Your's &c.
Philip Freneau."
I cannot forbear quoting another letter[9] written nearly a year later, since it gives us a charming glimpse of the Freneau of this period:
"Yamacraw, Savanna, March 14th, 1789.
"Sir: Amongst a number of my good natured acquaintance, who have lately sympathized with me, on account of what they term my misfortunes, during great part of last year, I know of no one more entitled to my acknowledgments, on the occasion, than yourself. When an old woman talks of witches, ghosts, or blue devils, we naturally make an allowance for bad education, or the imbicility of intellect, occasioned by age. When one man seriously supposes another unfortunate, for the sake of two or three successive disasters, which no prudence or foresight could have avoided, the same allowance ought to be made, provided the same excuses could be assigned.
"Can you be serious, then in advising me to quit all future intercourse with an element, that has for some years, with all its dangers and losses, afforded to your humble servant attractions, far more powerful than those of Apollo! Formerly, when I wrote poetry, most of those that attended to it, would not allow my verses to be good. I gave credit to what I deemed the popular opinion, and made a safe retreat in due time, to the solitary wastes of Neptune. I am not, however, inclined to believe people so readily now, when they alledge my vessel is not sound, and when several gentlemen, for reasons best known to themselves, and perhaps not over willing to risque the uncertainties of the world to come, effect to doubt of her ability to waft their carcases in safety.

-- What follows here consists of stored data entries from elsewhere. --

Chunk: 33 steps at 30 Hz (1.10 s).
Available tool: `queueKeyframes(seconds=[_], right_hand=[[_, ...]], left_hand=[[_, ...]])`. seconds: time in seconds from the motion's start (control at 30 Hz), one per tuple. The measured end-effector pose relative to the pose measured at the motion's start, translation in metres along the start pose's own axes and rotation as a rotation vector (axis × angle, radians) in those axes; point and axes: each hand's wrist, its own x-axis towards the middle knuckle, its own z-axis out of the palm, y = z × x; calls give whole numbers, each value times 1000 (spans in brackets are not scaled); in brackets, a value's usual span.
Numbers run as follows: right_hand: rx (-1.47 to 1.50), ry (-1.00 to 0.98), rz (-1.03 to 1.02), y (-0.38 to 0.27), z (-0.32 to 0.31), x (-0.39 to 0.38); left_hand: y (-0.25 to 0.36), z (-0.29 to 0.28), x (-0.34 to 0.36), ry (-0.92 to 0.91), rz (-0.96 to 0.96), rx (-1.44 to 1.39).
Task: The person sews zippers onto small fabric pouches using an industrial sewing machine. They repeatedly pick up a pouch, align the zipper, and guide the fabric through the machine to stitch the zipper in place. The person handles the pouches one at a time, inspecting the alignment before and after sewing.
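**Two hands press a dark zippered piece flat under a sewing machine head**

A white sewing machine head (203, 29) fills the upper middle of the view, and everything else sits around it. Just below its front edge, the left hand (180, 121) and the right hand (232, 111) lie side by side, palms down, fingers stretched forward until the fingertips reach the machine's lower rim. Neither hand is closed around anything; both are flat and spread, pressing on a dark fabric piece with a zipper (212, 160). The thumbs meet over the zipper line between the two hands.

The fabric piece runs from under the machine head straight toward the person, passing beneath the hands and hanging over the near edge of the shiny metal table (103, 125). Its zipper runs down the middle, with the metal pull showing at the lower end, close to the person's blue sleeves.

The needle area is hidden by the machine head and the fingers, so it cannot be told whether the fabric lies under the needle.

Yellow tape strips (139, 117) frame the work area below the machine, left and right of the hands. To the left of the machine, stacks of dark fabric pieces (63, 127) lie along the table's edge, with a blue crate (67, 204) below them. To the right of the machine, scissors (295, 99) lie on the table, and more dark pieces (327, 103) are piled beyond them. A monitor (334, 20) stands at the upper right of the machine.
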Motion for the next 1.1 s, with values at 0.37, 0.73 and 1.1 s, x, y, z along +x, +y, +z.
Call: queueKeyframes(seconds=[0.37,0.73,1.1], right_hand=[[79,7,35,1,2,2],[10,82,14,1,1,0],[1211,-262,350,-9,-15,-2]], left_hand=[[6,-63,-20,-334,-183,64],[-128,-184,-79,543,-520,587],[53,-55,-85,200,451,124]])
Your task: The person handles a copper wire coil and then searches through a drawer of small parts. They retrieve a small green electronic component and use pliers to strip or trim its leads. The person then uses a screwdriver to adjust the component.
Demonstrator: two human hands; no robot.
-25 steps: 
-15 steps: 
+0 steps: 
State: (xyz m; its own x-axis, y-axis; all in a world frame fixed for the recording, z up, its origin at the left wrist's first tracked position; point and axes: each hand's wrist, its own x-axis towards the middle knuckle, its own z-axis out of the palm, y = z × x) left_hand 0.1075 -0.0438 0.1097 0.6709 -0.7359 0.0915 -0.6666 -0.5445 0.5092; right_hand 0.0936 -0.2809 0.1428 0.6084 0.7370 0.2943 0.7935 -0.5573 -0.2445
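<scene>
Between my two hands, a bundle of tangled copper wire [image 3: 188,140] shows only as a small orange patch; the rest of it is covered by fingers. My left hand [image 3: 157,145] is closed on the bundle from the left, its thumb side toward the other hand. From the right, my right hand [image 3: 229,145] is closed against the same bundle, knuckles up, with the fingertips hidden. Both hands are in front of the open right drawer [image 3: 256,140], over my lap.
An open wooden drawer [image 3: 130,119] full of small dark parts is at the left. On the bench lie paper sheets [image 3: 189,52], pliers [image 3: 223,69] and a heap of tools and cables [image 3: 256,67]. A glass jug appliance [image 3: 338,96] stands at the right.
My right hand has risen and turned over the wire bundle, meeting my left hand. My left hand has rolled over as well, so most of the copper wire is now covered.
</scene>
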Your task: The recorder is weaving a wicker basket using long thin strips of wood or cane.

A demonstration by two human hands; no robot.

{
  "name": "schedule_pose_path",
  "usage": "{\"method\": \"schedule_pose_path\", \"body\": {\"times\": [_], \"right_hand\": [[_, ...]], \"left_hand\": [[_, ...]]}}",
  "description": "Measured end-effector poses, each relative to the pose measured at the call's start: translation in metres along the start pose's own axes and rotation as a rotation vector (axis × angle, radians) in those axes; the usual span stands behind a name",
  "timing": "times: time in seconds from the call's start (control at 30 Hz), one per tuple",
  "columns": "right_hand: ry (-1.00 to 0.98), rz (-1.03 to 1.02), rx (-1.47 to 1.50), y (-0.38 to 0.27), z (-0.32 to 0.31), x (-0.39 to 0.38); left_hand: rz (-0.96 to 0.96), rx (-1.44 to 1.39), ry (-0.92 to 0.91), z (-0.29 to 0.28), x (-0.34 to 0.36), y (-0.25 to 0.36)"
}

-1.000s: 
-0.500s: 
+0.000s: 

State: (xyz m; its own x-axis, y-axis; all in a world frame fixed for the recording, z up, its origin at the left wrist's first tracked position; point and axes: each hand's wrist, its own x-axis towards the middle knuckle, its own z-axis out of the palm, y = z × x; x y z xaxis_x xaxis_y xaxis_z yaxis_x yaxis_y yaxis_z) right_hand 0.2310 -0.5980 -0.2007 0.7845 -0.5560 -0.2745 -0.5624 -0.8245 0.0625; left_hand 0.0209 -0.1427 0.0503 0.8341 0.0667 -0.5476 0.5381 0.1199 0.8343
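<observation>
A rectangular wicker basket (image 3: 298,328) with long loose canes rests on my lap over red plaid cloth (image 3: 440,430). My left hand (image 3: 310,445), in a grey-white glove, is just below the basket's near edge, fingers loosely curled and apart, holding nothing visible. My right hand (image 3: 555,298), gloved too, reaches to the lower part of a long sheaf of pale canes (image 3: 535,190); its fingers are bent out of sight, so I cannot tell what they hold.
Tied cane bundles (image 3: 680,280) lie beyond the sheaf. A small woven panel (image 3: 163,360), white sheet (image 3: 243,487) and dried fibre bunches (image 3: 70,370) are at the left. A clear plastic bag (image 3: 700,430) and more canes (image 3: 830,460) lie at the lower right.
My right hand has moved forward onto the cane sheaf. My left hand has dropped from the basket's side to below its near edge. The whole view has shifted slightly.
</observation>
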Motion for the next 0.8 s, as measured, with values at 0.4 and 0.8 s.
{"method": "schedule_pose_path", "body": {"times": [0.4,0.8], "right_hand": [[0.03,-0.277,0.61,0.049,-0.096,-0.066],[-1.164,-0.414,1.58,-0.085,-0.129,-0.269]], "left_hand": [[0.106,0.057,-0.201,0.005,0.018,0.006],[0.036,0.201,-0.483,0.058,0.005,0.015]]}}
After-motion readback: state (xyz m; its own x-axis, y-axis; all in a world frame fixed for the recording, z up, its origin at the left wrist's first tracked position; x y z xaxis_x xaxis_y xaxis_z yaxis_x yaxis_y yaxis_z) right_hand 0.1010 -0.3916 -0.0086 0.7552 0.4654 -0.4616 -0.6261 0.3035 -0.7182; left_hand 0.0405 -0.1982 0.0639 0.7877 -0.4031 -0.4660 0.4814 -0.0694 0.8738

But my ambition is greatly concerned in this matter: a schooner is confided to my care, humble, indeed, when compared to those lofty piles which I have seen you so much admire, but which is, nevertheless, really capable of an European, nay of an India voyage. Read all history, ransack libraries, call tradition to your aid, search all records, examine a million of manuscripts on vellum, on parchment, on paper, on marble, on what you please, and I defy you to find the most distant hint of any poet, in any age or country, from Hesiod down to Peter Pindar, having been trusted with the controul or possession of anything fit to be mentioned or compared with the same barque, which you say, I have the misfortune to command.
"To be serious: misfortune ought to be only the topic of such men as do not think or reason with propriety, upon the nature of things. Some writer says, it is but another name for carelessness or inattention: Though that may not at all times be the case, it is in the power of every man to place himself beyond the supposed baneful influence of this inexorable deity, by assuming a dignity of mind, (if it be not the gift of nature) that will, in the end, get the better of the untoward events, that may frequently cross our best purposes. Indeed, the sea is the best school for philosophy (I mean of the moral kind); in thirteen or fourteen years' acquaintance with this element, I am convinced a man ought to imbibe more of your right genuine stoical stuff, than could be gained in half a century on shore.—I must add that, be our occupations what they may, or our fortunes what they will, there is a certain delectable, inexpressible satisfaction in now and then encountering the rubs and disasters of life, and I am entirely of the opinion which (says Dr. Langhorne)
"Weakness wrote in Petrarch's gentle strain,
When once he own'd at love's unfavouring shrine
A thousand pleasures art not worth one pain!"
"I must now conclude this scrawl, with telling you, that I am receiving on board my vessel a small cargo of lumber, at a place called Yamacraw, a little above Savanna. The weather is extremely warm, I am tired of my letter, and must, of course, conclude. I do not know whether you ever mean to make a voyage to sea—if you should, thrice welcome shall you be to such accommodations as my little embarkation affords. Poets and philosophers, shall ever travel with me at a cheap rate indeed! Not only because they are not generally men of this world, but because, even supposing the barque that bears them, should make an external exit to the bottom of the ocean, the busy world, as things go, will regret the loss of most of them very little, perhaps not at all.